Me llama la atención, en el cine de Fabrice Du Welz, como la sobriedad y calma deja paso a muy contados momentos de delirio que parecen pertenecer a otra película. En este caso, cierto número musical (delicioso) y alguna hoguera tribal, que se abren paso entre una estética y tono propios del drama marginal del cine independiente. Una forma que aporta una solidez que es reventada puntualmente por estas decisiones puntuales.
Las historias de parejas de criminales siempre dan juego, y esta, en su estructura, es similar a muchas otras que hemos visto antes. Donde sale ganando es en su bien representada obsesión. Ayuda una Lola Dueñas especialmente entregada, con un personaje extremo, desbordante, pasional en el peor sentido de la palabra. El oscuro, débil y siniestro Laurent Lucas carga ese ambiente enfermo y retorcido. El director nos presenta una sociedad decadente, sucia, cerrada. Como sucia es la textura granulada y como cerrados son los planos que apenas nos dan perspectiva. Este ambiente viciado es sin duda la gran baza de la película, y parece ser uno de los puntos fuertes del cine belga. Gente gris, con vidas apagadas, carentes de atractivo -de ningún tipo- que son presas de cualquier muestra de cariño. La sordidez no solo aparece en una húmeda escena con una anciana, también la tenemos cuando en una cita a ciegas, ella afirma sin pudor que limpia cadáveres y él, sin darle importancia, continúa una aburrida disertación sobre calzado.

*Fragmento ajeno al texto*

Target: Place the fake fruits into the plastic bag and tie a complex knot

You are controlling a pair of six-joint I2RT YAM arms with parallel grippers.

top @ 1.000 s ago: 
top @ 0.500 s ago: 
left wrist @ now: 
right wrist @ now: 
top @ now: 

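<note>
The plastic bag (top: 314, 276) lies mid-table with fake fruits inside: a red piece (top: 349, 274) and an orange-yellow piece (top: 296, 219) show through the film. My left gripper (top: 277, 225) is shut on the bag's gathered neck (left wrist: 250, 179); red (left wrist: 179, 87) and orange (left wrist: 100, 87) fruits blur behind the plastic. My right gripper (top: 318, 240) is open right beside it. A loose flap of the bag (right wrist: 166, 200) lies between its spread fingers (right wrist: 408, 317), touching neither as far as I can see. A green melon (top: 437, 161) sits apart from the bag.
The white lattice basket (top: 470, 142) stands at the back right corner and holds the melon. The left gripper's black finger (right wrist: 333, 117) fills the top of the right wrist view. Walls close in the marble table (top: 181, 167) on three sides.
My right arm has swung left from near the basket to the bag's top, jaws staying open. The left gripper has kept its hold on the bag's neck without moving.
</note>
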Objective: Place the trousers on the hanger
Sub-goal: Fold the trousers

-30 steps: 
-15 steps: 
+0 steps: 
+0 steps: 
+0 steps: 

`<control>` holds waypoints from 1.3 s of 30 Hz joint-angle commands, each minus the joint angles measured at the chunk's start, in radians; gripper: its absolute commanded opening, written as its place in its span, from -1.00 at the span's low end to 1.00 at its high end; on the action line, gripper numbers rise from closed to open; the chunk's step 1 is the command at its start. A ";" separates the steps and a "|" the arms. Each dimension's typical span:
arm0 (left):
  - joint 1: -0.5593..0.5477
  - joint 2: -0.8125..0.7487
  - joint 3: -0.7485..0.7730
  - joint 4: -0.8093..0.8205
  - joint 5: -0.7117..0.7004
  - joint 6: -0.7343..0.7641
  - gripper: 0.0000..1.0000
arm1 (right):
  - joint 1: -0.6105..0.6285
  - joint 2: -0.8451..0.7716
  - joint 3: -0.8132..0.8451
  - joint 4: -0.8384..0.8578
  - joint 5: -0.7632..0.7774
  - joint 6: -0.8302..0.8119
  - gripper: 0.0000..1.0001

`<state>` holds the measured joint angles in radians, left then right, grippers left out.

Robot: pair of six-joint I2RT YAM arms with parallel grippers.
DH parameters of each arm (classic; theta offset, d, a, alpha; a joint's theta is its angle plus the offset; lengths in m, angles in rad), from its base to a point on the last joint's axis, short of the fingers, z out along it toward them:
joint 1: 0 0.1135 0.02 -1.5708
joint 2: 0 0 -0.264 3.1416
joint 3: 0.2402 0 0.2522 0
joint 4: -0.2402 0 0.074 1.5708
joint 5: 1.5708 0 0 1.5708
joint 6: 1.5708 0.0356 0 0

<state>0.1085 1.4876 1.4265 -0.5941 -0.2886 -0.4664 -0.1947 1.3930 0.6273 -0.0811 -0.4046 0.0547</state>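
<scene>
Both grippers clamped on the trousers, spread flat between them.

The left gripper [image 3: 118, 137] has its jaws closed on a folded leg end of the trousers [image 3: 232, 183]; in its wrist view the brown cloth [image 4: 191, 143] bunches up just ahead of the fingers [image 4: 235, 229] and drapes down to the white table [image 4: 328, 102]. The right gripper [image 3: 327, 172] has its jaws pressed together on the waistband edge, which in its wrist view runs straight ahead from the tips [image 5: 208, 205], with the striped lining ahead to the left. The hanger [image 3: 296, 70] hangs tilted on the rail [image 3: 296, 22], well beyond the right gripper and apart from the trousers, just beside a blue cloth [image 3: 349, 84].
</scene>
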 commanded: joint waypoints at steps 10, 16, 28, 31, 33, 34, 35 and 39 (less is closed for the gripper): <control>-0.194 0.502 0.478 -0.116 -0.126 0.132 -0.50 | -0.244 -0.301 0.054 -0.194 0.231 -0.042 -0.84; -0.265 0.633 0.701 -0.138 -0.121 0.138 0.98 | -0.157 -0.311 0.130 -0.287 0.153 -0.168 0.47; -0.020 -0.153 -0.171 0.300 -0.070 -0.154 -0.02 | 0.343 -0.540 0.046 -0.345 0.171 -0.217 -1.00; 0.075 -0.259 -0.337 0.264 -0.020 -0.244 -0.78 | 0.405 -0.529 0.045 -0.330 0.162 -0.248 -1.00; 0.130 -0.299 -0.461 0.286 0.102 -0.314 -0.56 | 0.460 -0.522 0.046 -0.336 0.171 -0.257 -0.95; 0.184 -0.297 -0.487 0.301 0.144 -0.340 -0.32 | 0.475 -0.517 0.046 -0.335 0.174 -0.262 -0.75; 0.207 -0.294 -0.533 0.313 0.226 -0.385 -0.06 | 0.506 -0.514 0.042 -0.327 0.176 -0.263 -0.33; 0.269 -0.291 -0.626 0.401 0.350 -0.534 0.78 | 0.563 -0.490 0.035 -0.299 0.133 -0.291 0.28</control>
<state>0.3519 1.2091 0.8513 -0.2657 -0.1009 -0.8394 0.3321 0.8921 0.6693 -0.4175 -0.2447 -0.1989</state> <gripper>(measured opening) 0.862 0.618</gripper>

Quizá la película se alarga un poco y cae en cierta reiteración, pero a pesar de que a grandes rasgos maneje una trama más o menos conocida, se permite cerrar la película con un final atípico, basado en cuestiones implícitas.
Una película sobre necesidades desesperaadas, locura y debilidad. Entre los directores belgas y los austríacos, a uno se le quitan las ganas de visitar sus respectivos países, o, en concreto, conocer a sus gentes. Espero que no huela tanto a cerrado en sus casas como sugieren algunas de las películas recientes.